Pouco mais de 600 anos depois, Avignon se transformou em palco para o maior festival de teatro da França. Desde 1947, inúmeras peças, de diferentes estilos, são apresentadas na cidade durante o mês de julho. Até mesmo as ruas locais viram espaço cênico para criações teatrais, num festival em que a experimentação é muito bem-vinda, promovendo a mistura do teatro com outras formas expressivas, como a dança e o vídeo.

Há outros motivos para visitar Avignon. Um dos mais relevantes é que a cidade se encontra na inspiradora Provence, região que sempre atraiu pintores e outros artistas e fisga os turistas pela saborosa gastronomia, o rico patrimônio histórico e as belas paisagens fartamente banhadas de sol.

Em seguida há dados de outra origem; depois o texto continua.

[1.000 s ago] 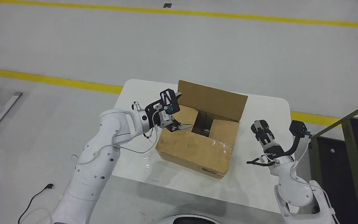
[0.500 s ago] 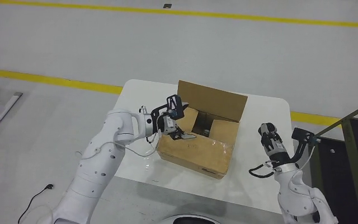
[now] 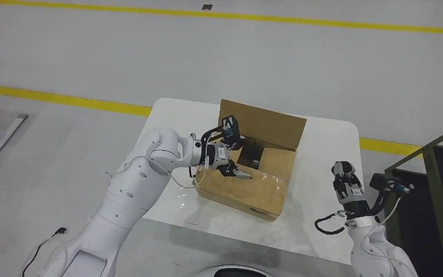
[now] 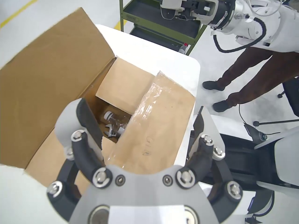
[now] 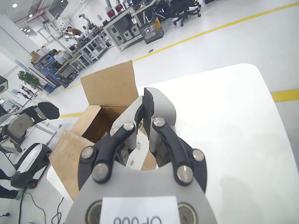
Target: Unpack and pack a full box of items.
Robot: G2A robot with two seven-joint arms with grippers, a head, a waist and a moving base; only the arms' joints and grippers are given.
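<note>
One cardboard box (image 3: 250, 181) sits mid-surface (image 3: 325, 138), partly open. The tall flap (image 4: 53, 54) stands upright at the far side. The taped flap (image 4: 161, 117) lies flat over the near half, so the opening is just a narrow slot.

Left tool (image 4: 140, 113) is released, fingers spread wide, hanging right over the slot and the taped flap's edge, holding nothing. Right tool (image 5: 146, 99) is clenched on nothing, held off near the surface's right edge, well apart from the box.

Visible contents through the slot: one adjustable wrench (image 4: 110, 132) and one small white-capped bottle (image 4: 109, 115). There's some clear plastic beside them, can't tell what. More is likely hidden under the flap.

Handling, my read:
- Flaps: light, stiff, crease easily. The tape strip looks slick, so pinch bare cardboard at the free edge and fold the flap back first.
- Wrench: steel, heavy for its size, rigid and smooth. Grip across the middle of the handle, otherwise it will probably swing.
- Bottle: light and round, will roll and may squirt out of a pinch. Take it across the body, not the cap.

Slot looks too tight for the open fingers. I'd clear the taped flap before reaching in.
</note>
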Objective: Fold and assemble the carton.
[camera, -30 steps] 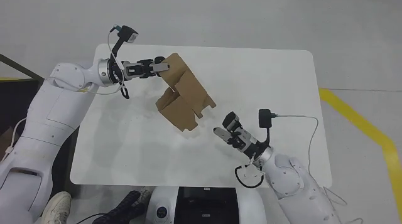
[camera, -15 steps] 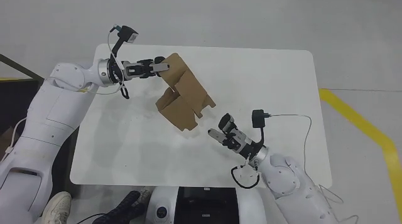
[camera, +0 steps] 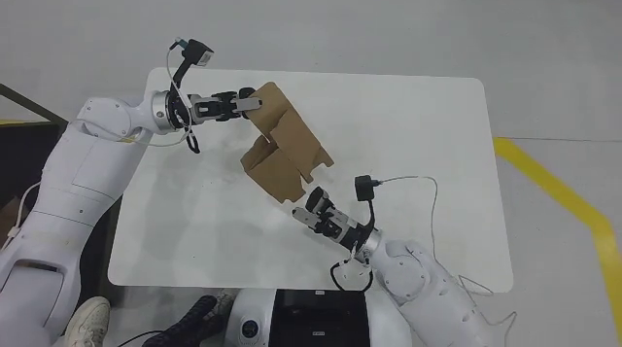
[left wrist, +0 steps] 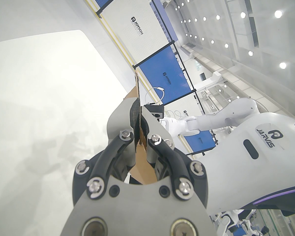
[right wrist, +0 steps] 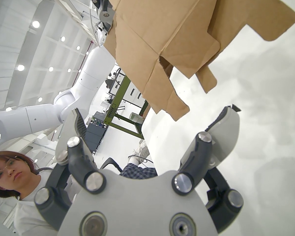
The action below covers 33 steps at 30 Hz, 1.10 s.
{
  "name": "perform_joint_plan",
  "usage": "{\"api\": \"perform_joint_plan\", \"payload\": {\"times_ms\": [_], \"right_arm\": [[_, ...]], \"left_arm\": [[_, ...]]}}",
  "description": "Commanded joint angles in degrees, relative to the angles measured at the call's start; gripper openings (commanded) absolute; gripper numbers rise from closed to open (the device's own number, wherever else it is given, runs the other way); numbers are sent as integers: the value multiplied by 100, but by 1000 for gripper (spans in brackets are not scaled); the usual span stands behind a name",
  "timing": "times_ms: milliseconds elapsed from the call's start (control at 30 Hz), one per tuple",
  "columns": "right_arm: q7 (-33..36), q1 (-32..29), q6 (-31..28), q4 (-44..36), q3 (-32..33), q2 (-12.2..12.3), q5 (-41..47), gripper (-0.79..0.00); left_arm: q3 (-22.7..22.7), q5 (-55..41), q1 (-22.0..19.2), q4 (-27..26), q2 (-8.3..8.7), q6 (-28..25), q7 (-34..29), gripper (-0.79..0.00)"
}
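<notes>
In the top view, the brown carton (camera: 284, 148) sits over the middle-left of the white table (camera: 428, 153), partly opened, with loose flaps at its near end. The left gripper (camera: 255, 104) is clamped on the carton's far-left corner. The right gripper (camera: 309, 207) hovers just beside the near flaps, with its fingers spread and nothing between them. Whether the carton's lower end touches the tabletop cannot be told.

In the left wrist view, the left gripper (left wrist: 139, 121) has its two fingers pressed narrowly together on a thin edge of the carton (left wrist: 137, 92). This edge shows end-on as a corrugated strip rising between the pads. More cardboard shows low between the finger links. The table (left wrist: 39, 87) spreads pale beyond. Behind it stand blue and white partition panels (left wrist: 135, 23), each with a small printed logo and word. The white robot shell close by also has a dark printed label.

In the right wrist view, the right gripper (right wrist: 152, 115) is wide open and grips nothing, and its fingertips are close below the carton's hanging flaps without touching them. The carton (right wrist: 167, 20) hangs overhead with its creases and cut slots plain to see, one notched flap pointing down towards the gripper. No print shows on the cardboard. At its far corner the left gripper (right wrist: 103, 3) pinches the board. The table (right wrist: 260, 99) lies beneath.
</notes>
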Motion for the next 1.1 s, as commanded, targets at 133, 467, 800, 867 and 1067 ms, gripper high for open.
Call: {"api": "perform_joint_plan", "payload": {"times_ms": [133,467,800,867,1067], "right_arm": [[-16,212,-161,256,-258,-99,292,0],[258,255,-735,362,-284,-118,957,0],[750,117,-1267,182,-141,-34,1542,0],[798,63,-1313,131,-106,-16,1616,0],[1047,-48,-1469,53,-51,36,1912,0]], "left_arm": [[0,0,0,0,0,0,0,-785],[0,0,0,0,0,0,0,-785],[0,0,0,0,0,0,0,-785],[0,0,0,0,0,0,0,-785],[0,0,0,0,0,0,0,-785]]}}
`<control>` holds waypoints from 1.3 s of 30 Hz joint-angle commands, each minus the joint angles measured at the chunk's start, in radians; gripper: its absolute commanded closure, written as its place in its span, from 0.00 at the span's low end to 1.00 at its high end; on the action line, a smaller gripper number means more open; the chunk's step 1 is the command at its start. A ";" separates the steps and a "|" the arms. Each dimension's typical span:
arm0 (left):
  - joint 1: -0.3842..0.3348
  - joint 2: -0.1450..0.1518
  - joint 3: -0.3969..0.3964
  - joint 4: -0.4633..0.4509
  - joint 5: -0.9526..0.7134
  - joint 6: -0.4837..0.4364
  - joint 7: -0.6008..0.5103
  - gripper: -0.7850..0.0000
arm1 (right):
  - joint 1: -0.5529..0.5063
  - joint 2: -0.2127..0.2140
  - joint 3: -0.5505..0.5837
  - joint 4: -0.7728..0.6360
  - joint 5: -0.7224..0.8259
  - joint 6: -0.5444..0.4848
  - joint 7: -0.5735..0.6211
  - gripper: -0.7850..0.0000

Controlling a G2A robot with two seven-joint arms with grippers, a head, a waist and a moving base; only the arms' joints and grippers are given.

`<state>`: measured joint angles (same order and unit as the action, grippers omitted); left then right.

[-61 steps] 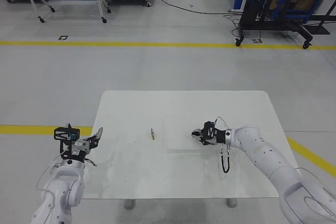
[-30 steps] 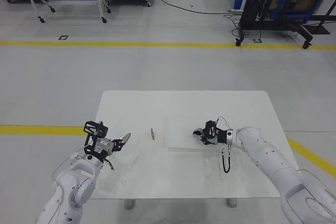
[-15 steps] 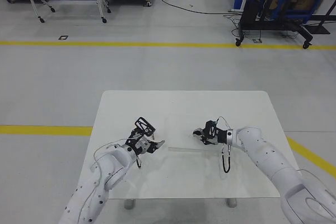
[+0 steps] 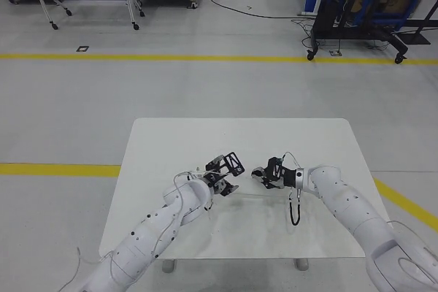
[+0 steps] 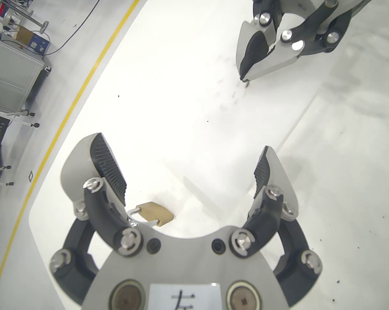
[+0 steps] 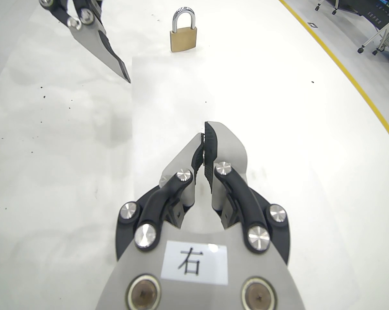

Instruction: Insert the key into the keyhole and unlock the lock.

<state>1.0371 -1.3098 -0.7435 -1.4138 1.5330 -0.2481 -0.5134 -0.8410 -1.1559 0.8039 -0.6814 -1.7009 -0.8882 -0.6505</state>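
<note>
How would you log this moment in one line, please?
left gripper open near padlock | right gripper shut on key | padlock upright, key not inserted

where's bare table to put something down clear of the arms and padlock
On the white table the whole far strip is bare, edge to edge, and so is the near patch between the two arms. The middle is crowded: the open left gripper, the small brass padlock with its steel shackle, and the shut right gripper sit close together.
</note>
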 commanded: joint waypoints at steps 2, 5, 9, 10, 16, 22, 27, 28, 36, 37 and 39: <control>-0.021 -0.016 0.033 0.045 0.017 0.022 -0.001 0.00 | 0.000 0.000 0.000 0.000 0.000 0.000 0.000 1.00; -0.032 -0.030 0.059 0.075 0.036 0.042 -0.006 0.00 | 0.000 0.000 0.000 0.000 0.000 0.000 0.000 1.00; -0.038 -0.045 0.065 0.106 0.016 0.072 -0.003 0.00 | -0.009 0.000 0.002 -0.009 0.007 0.014 0.011 1.00; -0.040 -0.048 0.065 0.113 0.011 0.073 -0.004 0.00 | -0.016 0.000 0.006 -0.019 0.018 0.020 0.019 1.00; -0.046 -0.060 0.068 0.145 0.011 0.072 0.004 0.00 | -0.048 0.018 0.040 -0.065 0.055 0.026 0.009 1.00; -0.044 -0.068 0.060 0.148 0.016 0.081 0.021 0.00 | -0.083 0.040 0.082 -0.101 0.071 0.042 -0.003 1.00; -0.034 -0.066 0.029 0.132 -0.002 0.103 0.040 0.00 | -0.113 0.059 0.113 -0.133 0.079 0.036 -0.030 1.00; -0.034 -0.066 0.029 0.132 -0.002 0.103 0.040 0.00 | -0.113 0.059 0.113 -0.133 0.079 0.036 -0.030 1.00; -0.009 -0.058 -0.005 0.104 0.015 0.154 0.078 0.00 | -0.113 0.059 0.113 -0.133 0.079 0.036 -0.030 1.00; 0.013 -0.050 -0.031 0.086 0.005 0.159 0.115 0.00 | -0.113 0.059 0.113 -0.133 0.079 0.036 -0.030 1.00; 0.055 -0.031 -0.102 0.055 -0.042 0.124 0.193 0.00 | -0.125 0.055 0.121 -0.145 0.128 0.038 -0.028 1.00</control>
<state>1.0673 -1.3518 -0.8025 -1.3430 1.5202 -0.0985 -0.3701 -0.9598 -1.0987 0.9204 -0.8201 -1.6104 -0.8500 -0.6808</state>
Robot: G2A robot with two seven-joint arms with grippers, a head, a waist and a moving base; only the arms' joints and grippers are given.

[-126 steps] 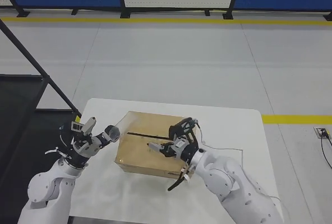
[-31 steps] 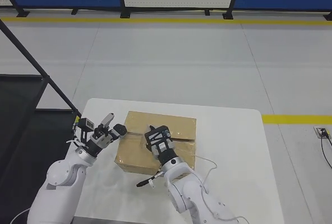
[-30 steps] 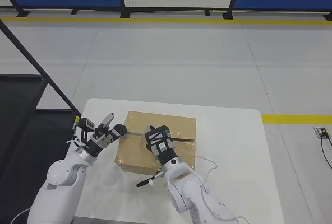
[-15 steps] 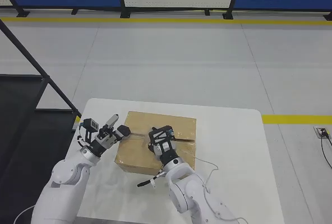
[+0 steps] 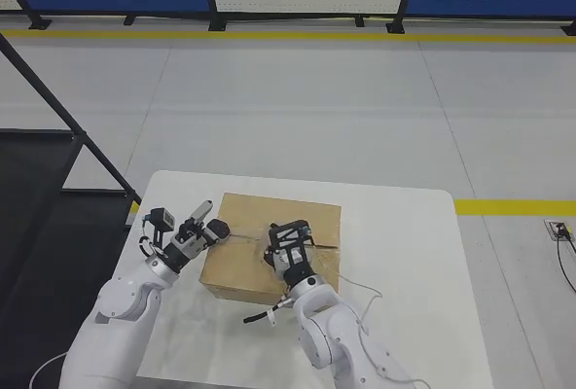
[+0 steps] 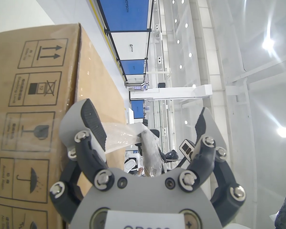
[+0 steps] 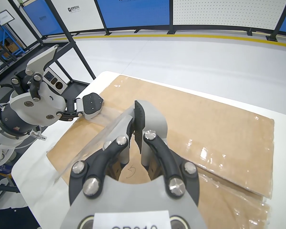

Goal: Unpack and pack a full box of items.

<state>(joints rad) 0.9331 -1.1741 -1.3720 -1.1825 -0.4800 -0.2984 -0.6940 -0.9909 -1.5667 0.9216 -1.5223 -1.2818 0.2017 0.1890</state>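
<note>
Right hand (image 7: 136,114) is clenched on a clear tape strip (image 7: 109,126) lifted off the box (image 7: 193,125), which sits just beneath it on the counter (image 5: 405,292). The strip's long axis runs away toward the released left hand (image 6: 145,117), which touches its far end.

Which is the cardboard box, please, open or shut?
Shut: flaps lie flat on the cardboard box; the right gripper pinches peeled clear tape.

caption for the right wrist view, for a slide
Right gripper pinches a clear tape strip lifted off the cardboard box; left gripper open at the box's end.
</note>
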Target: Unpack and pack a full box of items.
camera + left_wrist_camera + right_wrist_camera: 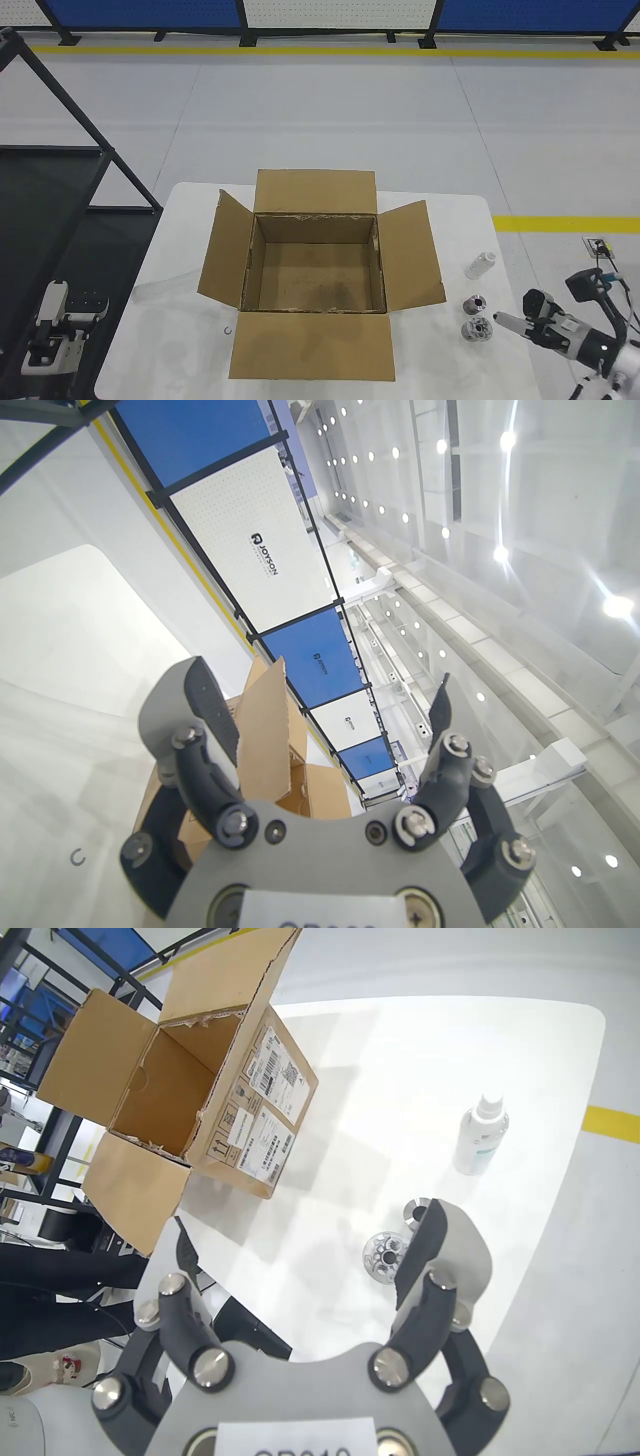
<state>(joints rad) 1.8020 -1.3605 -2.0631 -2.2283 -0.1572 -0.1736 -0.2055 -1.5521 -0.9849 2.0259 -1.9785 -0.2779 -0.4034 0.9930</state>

Junte também o fato de Avignon ser considerada a capital dos vinhedos do região do Vale do Ródano, importante rio que nasce nos Alpes suíços e desce em direção ao centro-sul da França, até desaguar no Mar Mediterrâneo. Na região, é possível encontrar grandes vinhos a bons preços, sobretudo se comprados (e degustados) diretamente com os produtores ou em lojas especializadas. Tanto pelas atrações do passado, como pelo cotidiano tranquilo de uma típica cidade provençal, você verá como Avignon não pode ficar de fora numa viagem pelo sul da França.

Prosperidade medieval

Pont du Gard - AvignonA região onde está situado o centro de Avignon é ocupada desde tempos remotos. No grande rochedo à beira do Rio Ródano, chamado Rocher des Doms, onde hoje se encontra um agradável parque público, foram encontrados diversos vestígios de ocupação pré-histórica, reunidos atualmente no Museu Calvet.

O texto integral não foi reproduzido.